The mayor's son says he was motivated simply by a sense of duty, which was reinforced by 9/11. He was in Manhattan that day, working for Bear, Stearns & Company. He describes himself as a military history buff and a friend and admirer of many soldiers, both from West Point and from his old neighborhood. His rationale for becoming an enlisted man and not an officer, in fact, seems torn from a management handbook: If you can start at the bottom, he says, you'll learn the most on the way up.

But this does not sound like privilege talking. It sounds like Bridgeport, the old Daley family turf on the South Side, home to legions of the blue-collar dutiful: cops and firefighters, civil servants and servicemen, people who know all about respecting rank, paying dues and being a small part of something bigger than themselves.

Patrick Daley says he is agnostic about the wisdom of invading Iraq, but believes the country needs to make the best of it, which he wants to do on the front lines, in the infantry.

Whether or not he gets there, he has already scored a victory against elitism.

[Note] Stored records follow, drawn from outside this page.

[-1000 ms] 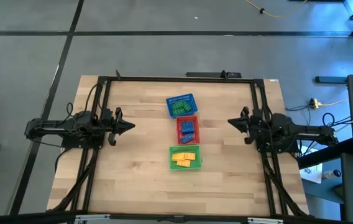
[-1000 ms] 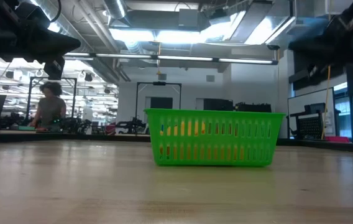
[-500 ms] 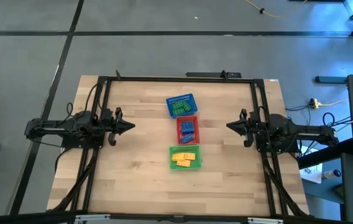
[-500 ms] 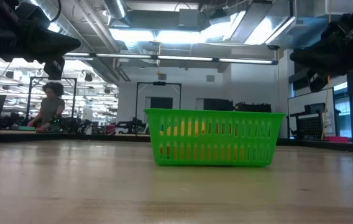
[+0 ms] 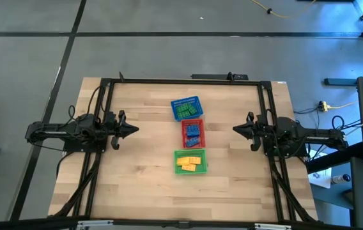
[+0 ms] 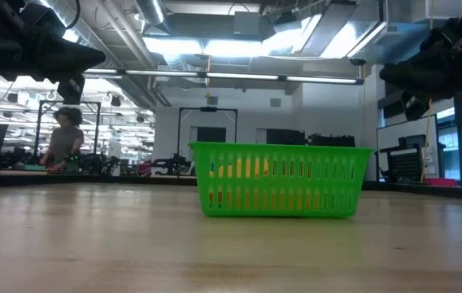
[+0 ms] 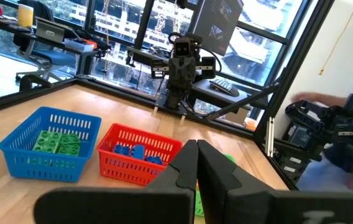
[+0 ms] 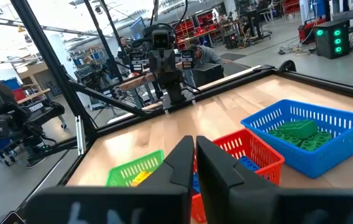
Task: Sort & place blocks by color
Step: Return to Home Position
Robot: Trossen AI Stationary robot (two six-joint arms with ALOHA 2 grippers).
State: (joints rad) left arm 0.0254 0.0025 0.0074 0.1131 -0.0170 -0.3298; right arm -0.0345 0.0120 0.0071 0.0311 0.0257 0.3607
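Green studded blocks (image 5: 186, 112) lay in the blue basket (image 5: 174, 105) at one end of a row down the centre of the wooden table (image 5: 137, 185). Blue blocks (image 5: 193, 132) sat in the red basket (image 5: 184, 136) mid-row. Yellow blocks (image 5: 189, 164) sat in the green basket (image 5: 177, 155) at the end nearest the low cam. Left gripper (image 5: 135, 130) and right gripper (image 5: 234, 128) hung at opp. sides, well apart from the baskets and pointing inward. Wrist views showed each pair of fingers pressed together w/ nothing between. They also showed the bricks' studs, which the high view didn't. Low view caught only the green basket, yellow showing thru its mesh, w/ the other two baskets hidden behind it. It also showed a person (image 6: 63, 140) at a bench in the room beyond.
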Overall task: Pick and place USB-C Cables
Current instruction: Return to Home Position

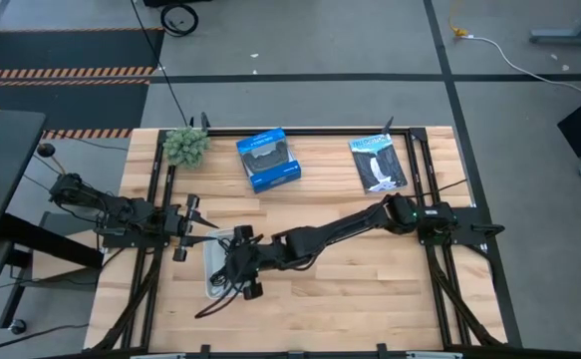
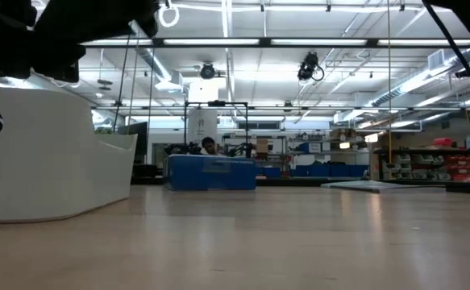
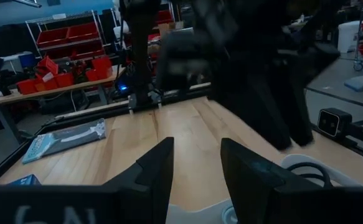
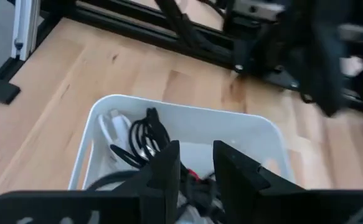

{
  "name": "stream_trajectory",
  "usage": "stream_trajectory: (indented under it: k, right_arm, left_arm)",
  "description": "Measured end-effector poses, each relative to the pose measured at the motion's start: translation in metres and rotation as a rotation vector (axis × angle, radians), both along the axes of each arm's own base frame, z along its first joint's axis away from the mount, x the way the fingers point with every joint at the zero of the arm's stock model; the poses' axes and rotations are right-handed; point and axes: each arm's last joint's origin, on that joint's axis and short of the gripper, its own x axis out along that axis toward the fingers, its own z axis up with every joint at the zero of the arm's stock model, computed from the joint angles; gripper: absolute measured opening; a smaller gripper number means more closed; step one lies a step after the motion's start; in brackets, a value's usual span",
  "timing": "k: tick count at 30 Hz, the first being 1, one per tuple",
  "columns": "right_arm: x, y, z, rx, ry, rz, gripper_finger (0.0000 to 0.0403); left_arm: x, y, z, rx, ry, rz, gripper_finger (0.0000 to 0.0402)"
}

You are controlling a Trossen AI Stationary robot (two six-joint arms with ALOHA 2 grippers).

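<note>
A white tray [image 1: 216, 261] stands on the table's left half, near side. In the right wrist view its rim [image 4: 187, 112] frames several coiled cables: a white one [image 4: 111, 126], a black one [image 4: 147, 134], and a black one with red [image 4: 193, 178]. I cannot make out a light blue-grey cable. A dark cable end [image 1: 210, 304] trails over the tray's near side onto the table. My right gripper [image 4: 195, 152] hangs open over the tray, its fingers on either side of the black-and-red cable. My left gripper [image 3: 197, 163] is open, just left of the tray [image 3: 306, 163].
A blue box [image 1: 268, 160] and a black-and-white flat packet [image 1: 378, 163] lie near the far edge, and a small green plant [image 1: 185, 146] sits at the far left corner. Black frame rails run along the table's sides. Bare wood lies right of the tray.
</note>
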Motion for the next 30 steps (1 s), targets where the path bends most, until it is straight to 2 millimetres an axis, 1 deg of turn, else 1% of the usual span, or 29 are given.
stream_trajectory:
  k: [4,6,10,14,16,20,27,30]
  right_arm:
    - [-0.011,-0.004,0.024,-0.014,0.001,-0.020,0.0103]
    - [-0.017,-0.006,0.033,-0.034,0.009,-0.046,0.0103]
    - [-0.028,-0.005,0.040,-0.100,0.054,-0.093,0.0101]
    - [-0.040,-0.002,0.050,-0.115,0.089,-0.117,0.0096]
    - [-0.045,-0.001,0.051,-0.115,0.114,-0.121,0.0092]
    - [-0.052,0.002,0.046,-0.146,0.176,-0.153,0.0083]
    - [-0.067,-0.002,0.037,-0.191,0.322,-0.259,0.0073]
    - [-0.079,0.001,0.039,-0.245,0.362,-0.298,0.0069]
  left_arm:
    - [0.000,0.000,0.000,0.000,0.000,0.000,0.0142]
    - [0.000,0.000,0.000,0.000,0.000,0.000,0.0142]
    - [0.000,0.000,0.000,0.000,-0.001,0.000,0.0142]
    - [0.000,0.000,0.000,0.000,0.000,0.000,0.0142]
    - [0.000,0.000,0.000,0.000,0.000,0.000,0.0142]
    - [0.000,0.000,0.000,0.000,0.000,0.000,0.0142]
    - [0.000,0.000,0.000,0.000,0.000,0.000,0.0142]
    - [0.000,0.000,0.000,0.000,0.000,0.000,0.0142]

He has given his famous father and distraught mother a visceral connection to the war shared by virtually no one in Congress or the Bush administration - or the editorial board of The Times, for that matter.

Talking to reporters about his son's decision last week, Mayor Daley choked up. "It's a challenging time," he said, through tears. How odd to find Chicago's mayor-for-life, the most powerful man in the Central Time Zone, joining that suffering sliver of America - the men and women in the military and their families who are bearing the heaviest burden of this war.